Она уже загорелась. Она уже строила планы. Стокко улыбался с видом победителя и лихо крутил усы, а старая мегера поглядывала на него и прикидывала:
«Я его просто не рассмотрела толком!.. А он ничего, ладный!.. А если мне… А и вправду!.. Почему бы мне не разделить с ним этот лакомый кусок? Попытка не пытка, и да поможет мне святая Томасса! Хоть самую малость получить, и то славно!»
Сложив губки бантиком, Ла Горель подошла к Стокко и закатила глаза. Он предложил ей руку, и она томно приникла к нему. А он чуть отступил и, нежно пожимая ей пальцы, стал разливаться соловьем:
— Я никогда не смогу называть вас Ла Горель, уж очень это неблагозвучно, У вас есть другое имя?
— Да, Томасса, — потупилась она.
— Прекрасно, — вскричал Стокко. — Вот это имя стоящее! Свежее, нарядное, изящное… как и его обладательница! А меня зовут Амилькар. Это имя воина!
— Какое красивое имя!.. — прошептала старая ведьма. — Оно вам очень подходит!..
И она попробовала покраснеть, как будто нечаянно проговорилась. Он поцеловал ей руку и в порыве страсти признался:
— О cara Tommasina mia, non posso piu vivere senza di te!.. О дорогая моя Томмазина, я не могу без тебя жить!..
Старая чертовка жалась к нему, как влюбленная кошка, и лепетала:
— Amilcare, caro mio!.. Амилькар, дорогой мой!..
— Как же это я раньше вас не рассмотрел, где только были мои глаза? — продолжал Стокко, возбуждаясь все больше. — Corbacco![2] Я только и думал, что об этих деньгах!
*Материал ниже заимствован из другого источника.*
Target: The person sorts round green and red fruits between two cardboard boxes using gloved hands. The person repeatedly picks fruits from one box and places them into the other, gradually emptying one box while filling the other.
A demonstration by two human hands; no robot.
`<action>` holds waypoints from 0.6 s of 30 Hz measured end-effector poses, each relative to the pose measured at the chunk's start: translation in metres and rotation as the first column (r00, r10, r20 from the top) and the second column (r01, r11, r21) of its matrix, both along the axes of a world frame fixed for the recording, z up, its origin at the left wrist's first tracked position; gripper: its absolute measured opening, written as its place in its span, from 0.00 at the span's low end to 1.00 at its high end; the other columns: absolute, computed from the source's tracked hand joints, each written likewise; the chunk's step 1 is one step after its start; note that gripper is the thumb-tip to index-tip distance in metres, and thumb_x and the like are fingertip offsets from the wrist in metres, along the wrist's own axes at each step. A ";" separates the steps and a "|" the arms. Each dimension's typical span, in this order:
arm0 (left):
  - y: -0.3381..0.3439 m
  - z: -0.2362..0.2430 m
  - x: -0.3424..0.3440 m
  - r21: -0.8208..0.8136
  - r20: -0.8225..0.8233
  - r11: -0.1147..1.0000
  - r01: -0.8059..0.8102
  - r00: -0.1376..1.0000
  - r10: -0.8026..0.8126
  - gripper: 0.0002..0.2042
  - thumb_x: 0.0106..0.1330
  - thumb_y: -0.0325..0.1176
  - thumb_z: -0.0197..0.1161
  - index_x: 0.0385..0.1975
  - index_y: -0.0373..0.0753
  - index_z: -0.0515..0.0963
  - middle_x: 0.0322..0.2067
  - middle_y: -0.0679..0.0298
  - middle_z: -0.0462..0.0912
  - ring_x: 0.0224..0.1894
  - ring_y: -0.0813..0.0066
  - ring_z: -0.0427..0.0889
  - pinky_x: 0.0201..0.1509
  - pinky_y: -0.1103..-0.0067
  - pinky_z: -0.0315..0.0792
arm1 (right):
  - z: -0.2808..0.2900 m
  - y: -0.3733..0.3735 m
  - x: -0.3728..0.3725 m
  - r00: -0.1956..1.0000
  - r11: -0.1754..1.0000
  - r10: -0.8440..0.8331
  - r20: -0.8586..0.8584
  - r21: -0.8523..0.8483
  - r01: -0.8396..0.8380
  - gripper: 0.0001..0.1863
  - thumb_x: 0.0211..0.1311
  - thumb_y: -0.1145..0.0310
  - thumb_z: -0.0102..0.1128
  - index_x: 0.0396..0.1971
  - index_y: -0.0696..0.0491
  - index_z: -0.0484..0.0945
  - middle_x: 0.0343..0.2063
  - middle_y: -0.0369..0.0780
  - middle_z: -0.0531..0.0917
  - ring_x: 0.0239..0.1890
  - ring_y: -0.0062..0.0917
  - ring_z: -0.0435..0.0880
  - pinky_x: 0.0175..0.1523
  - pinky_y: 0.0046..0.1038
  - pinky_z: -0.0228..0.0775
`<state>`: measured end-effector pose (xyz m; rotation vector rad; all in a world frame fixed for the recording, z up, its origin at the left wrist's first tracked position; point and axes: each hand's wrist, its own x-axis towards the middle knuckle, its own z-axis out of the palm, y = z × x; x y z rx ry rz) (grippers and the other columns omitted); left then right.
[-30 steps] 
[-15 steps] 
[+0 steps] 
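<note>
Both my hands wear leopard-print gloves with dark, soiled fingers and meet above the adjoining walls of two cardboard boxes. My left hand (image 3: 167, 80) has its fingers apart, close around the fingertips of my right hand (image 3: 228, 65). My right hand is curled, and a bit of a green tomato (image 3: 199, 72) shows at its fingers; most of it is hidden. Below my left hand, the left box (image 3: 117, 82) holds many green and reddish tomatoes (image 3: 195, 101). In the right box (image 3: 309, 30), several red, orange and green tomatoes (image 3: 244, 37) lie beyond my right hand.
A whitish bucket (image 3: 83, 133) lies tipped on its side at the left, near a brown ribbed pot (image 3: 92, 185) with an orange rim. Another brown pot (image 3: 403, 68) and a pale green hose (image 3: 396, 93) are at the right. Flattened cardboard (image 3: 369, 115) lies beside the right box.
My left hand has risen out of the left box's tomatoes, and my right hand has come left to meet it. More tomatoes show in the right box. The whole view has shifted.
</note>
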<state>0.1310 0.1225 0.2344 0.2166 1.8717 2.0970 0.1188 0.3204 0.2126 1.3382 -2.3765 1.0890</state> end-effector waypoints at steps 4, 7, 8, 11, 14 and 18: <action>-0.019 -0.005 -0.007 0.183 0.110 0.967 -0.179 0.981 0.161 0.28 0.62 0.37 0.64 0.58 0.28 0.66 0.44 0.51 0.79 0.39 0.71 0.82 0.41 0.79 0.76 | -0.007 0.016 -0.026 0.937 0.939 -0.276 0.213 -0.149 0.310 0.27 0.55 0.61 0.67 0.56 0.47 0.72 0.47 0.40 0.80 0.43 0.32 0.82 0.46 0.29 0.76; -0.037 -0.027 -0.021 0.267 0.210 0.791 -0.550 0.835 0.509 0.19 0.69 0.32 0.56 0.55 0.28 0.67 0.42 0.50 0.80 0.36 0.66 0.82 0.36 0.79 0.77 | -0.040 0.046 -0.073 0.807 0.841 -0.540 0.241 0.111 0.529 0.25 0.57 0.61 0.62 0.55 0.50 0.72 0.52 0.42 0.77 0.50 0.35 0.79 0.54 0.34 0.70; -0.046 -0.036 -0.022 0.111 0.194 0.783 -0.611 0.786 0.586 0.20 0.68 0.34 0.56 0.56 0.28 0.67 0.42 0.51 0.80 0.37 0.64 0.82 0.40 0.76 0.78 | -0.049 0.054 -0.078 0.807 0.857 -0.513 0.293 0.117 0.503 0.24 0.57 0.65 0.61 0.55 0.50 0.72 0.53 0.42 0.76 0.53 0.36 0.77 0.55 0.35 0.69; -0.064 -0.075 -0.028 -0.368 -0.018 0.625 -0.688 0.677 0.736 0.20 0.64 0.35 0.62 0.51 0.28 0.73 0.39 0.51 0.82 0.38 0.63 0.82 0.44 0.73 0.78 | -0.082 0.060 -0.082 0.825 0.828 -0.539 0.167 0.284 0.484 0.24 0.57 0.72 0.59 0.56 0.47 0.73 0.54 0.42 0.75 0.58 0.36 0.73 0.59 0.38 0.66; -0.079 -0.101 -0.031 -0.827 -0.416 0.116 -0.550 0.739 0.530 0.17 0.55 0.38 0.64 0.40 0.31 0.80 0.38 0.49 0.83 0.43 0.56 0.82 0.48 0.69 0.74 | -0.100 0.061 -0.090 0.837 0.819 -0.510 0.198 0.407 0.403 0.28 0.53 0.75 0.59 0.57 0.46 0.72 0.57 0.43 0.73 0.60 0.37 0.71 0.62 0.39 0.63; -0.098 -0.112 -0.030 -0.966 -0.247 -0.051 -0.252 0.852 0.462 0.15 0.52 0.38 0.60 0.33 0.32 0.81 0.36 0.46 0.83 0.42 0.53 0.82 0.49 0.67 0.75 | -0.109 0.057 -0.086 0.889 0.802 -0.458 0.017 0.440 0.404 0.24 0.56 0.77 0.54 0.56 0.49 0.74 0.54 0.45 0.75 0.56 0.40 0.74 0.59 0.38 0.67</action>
К черту золото! Теперь я буду занят только вами, милая моя Томасса!
— Ну уж нет! — запротестовала она. — Жизнь — штука серьезная!
И самым обольстительным голосом продолжала:
— Если вы действительно меня любите, если вы доверяете мне, расскажите все как есть… Я могу помочь… говорят, я неплохая советчица… я сумею вас направить… Вдвоем мы быстренько уладим это дельце… А потом вы меня отблагодарите… Дадите самую малость…
— Самую малость! — возопил Стокко. — Нет, поделим все по справедливости… а потом священник соединит нас навеки, и все у нас будет общее!.. Я вижу, я чувствую, что мы рождены друг для друга! О, как славно мы с вами заживем! Томасса, я сгораю от любви! Теперь меня спасет только добрая свадьба, которая сольет наши состояния! Не отказывайте мне, умоляю вас!
Как видите, негодяй времени не терял и говорил с развязностью, которая могла показаться циничной, если бы не была совершенно неосознанной. А Ла Горель, увлеченную той же корыстной мыслью, ничуть не удивили слова Стокко. Женщина сочла их вполне естественными. Не ломаясь, она сразу приняла предложение пылкого поклонника.
— Я тоже чувствую, что мы найдем общий язык, — заявила старая ведьма. — Как не договориться с человеком, который намерен разделить с вами сто пятьдесят тысяч ливров? И я тоже сгораю от любви… Ведь вы хотите подарить мне немного золота… Так что я согласна.
Она ответила ему в том же духе — и ей это казалось вполне нормальным. Как, впрочем, и ему. Он был просто счастлив. И в знак благодарности чуть сильнее сжал ей пальцы.
И они ушли под ручку. Он шутил, а она прижималась к нему. Оба были искренне уверены, что они милы и очаровательны. На самом деле на эту сладкую парочку тошно было смотреть.